■ Your objective ■
When you reach the line with "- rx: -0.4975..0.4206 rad" in the data below, begin printing lines exactly, and stop once the line with "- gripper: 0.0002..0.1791" has been printed.

■ Source material ■
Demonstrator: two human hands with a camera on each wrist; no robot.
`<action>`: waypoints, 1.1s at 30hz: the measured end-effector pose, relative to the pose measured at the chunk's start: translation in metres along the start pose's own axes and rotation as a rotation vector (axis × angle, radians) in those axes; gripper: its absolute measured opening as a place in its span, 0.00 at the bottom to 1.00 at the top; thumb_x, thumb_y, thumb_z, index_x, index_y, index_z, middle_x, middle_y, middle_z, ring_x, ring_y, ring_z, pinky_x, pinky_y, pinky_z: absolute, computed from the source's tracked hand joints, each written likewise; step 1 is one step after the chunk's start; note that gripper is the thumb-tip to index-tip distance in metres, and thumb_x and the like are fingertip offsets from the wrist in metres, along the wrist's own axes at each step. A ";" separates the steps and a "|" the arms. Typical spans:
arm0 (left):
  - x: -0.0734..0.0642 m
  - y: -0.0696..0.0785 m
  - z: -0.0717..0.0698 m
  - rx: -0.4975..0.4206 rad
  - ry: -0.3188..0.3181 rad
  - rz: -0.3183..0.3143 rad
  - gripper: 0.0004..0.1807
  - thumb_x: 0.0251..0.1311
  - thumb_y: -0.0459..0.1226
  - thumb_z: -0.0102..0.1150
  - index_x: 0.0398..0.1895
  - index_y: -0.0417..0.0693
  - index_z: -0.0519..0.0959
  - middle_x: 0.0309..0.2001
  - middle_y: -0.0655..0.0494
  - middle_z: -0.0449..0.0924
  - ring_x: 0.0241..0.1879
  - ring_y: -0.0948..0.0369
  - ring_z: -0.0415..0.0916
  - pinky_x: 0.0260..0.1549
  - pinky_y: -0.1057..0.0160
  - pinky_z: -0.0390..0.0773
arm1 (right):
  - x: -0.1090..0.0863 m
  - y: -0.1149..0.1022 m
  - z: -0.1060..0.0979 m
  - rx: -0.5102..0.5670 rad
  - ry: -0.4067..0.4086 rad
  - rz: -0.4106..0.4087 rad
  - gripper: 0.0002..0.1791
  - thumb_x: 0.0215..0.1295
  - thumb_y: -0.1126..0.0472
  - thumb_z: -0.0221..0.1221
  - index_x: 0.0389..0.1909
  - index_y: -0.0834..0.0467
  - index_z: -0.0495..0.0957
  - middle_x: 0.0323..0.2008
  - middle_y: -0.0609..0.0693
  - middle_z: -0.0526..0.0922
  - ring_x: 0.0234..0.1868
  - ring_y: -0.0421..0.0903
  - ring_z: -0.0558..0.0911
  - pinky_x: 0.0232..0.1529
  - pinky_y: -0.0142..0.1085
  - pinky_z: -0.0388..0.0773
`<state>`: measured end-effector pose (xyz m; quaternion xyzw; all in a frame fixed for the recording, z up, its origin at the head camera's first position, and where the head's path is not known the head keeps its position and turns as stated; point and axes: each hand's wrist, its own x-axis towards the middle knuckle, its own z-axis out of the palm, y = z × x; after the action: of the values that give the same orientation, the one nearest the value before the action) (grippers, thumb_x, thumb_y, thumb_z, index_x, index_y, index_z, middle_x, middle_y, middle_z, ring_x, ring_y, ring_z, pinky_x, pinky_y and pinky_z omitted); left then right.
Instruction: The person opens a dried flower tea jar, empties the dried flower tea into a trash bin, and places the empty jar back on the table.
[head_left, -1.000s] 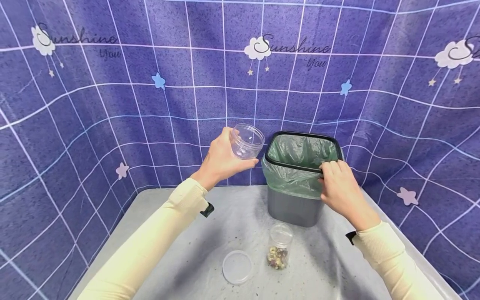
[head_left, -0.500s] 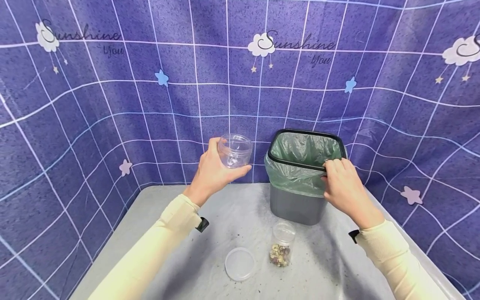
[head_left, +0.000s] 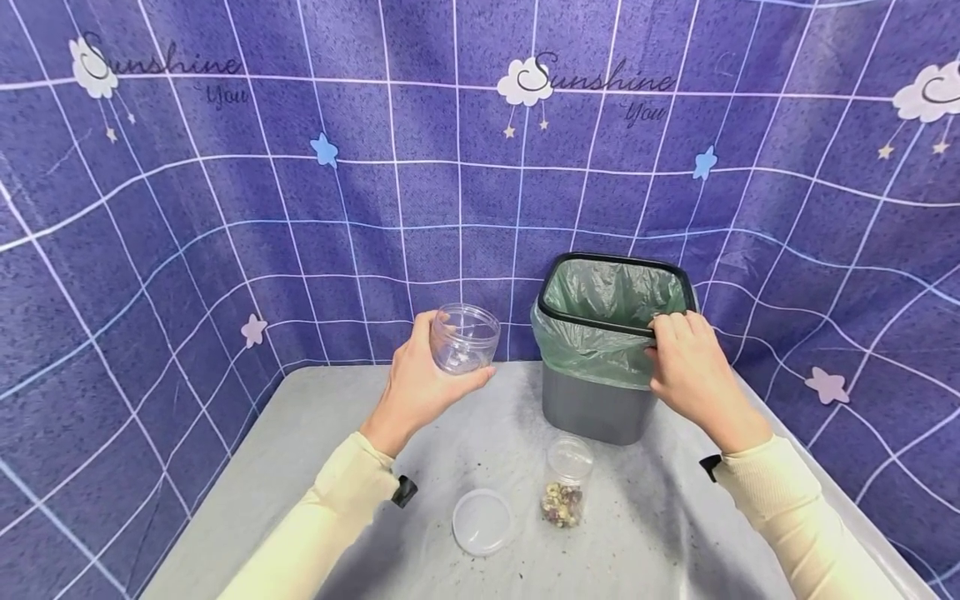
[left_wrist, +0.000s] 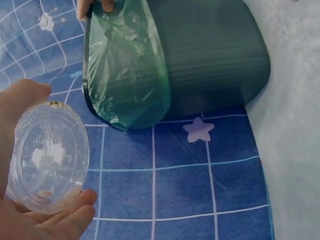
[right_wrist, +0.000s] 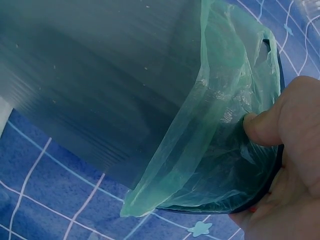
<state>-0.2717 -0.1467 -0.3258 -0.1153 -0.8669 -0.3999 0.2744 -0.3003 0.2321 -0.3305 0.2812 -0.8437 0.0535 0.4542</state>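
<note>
My left hand (head_left: 422,379) grips a clear plastic jar (head_left: 465,337) by its side, thumb on the near side, above the table and left of the bin. The jar has no lid on; in the left wrist view its round base (left_wrist: 50,155) faces the camera. My right hand (head_left: 693,362) holds the front right part of the black rim of a grey trash bin (head_left: 596,408). A green plastic liner (head_left: 592,354) hangs folded over that rim. In the right wrist view the thumb (right_wrist: 262,129) presses the liner from outside, with the fingers over the rim.
A clear round lid (head_left: 482,522) lies flat on the grey table (head_left: 330,450). To its right stands a clear lidded jar (head_left: 567,483) with dried flower-like bits in the bottom. Small dark crumbs dot the table. A blue patterned curtain (head_left: 420,192) closes in the back and sides.
My left hand has moved the clear jar left and down, away from the bin, turning it more upright. The right hand keeps its hold on the rim.
</note>
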 end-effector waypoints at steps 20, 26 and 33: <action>-0.052 -0.033 0.001 0.020 -0.043 -0.013 0.53 0.34 0.58 0.84 0.68 0.52 0.73 0.57 0.53 0.75 0.57 0.55 0.73 0.56 0.51 0.73 | 0.000 -0.001 -0.003 0.010 -0.015 0.020 0.17 0.49 0.72 0.66 0.38 0.70 0.72 0.29 0.63 0.73 0.35 0.67 0.69 0.43 0.56 0.66; -0.067 -0.045 0.000 0.023 -0.064 -0.043 0.56 0.36 0.58 0.84 0.71 0.52 0.69 0.57 0.56 0.76 0.58 0.55 0.73 0.59 0.49 0.72 | 0.000 0.001 -0.003 0.017 0.000 0.013 0.16 0.49 0.72 0.66 0.38 0.70 0.72 0.29 0.63 0.73 0.34 0.67 0.69 0.42 0.56 0.66; -0.083 -0.055 -0.002 0.027 -0.068 -0.076 0.55 0.35 0.54 0.85 0.69 0.45 0.69 0.56 0.53 0.76 0.57 0.54 0.75 0.58 0.50 0.73 | 0.000 0.001 -0.002 0.023 -0.001 0.016 0.16 0.50 0.71 0.66 0.38 0.70 0.72 0.29 0.63 0.73 0.35 0.67 0.69 0.42 0.57 0.66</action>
<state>-0.2258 -0.1824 -0.4063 -0.0920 -0.8848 -0.3940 0.2311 -0.2995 0.2333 -0.3293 0.2797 -0.8454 0.0670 0.4500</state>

■ Answer below ■
  - rx: -0.4975..0.4206 rad
  - ry: -0.3188..0.3181 rad
  - rz: -0.3183..0.3143 rad
  - gripper: 0.0004..0.1807
  - thumb_x: 0.0251..0.1311
  - thumb_y: -0.0459..0.1226
  - thumb_z: -0.0102..0.1150
  - index_x: 0.0398..0.1895
  - index_y: -0.0417..0.0693
  - index_z: -0.0519..0.0959
  - middle_x: 0.0309..0.2001
  - middle_y: -0.0655..0.0494
  - middle_z: -0.0449..0.0924
  - ring_x: 0.0241..0.1879
  - ring_y: -0.0948..0.0369
  - ring_z: -0.0415..0.0916
  - pinky_x: 0.0260..0.1549
  - pinky_y: -0.1057..0.0160
  - pinky_z: -0.0390..0.0773
arm1 (right):
  - x: -0.1090..0.0863 m
  - y: -0.1149..0.1022 m
  - z: -0.1060..0.0979 m
  - rx: -0.5102..0.5670 rad
  - ry: -0.4067..0.4086 rad
  - rz: -0.4106..0.4087 rad
  - gripper: 0.0002..0.1791

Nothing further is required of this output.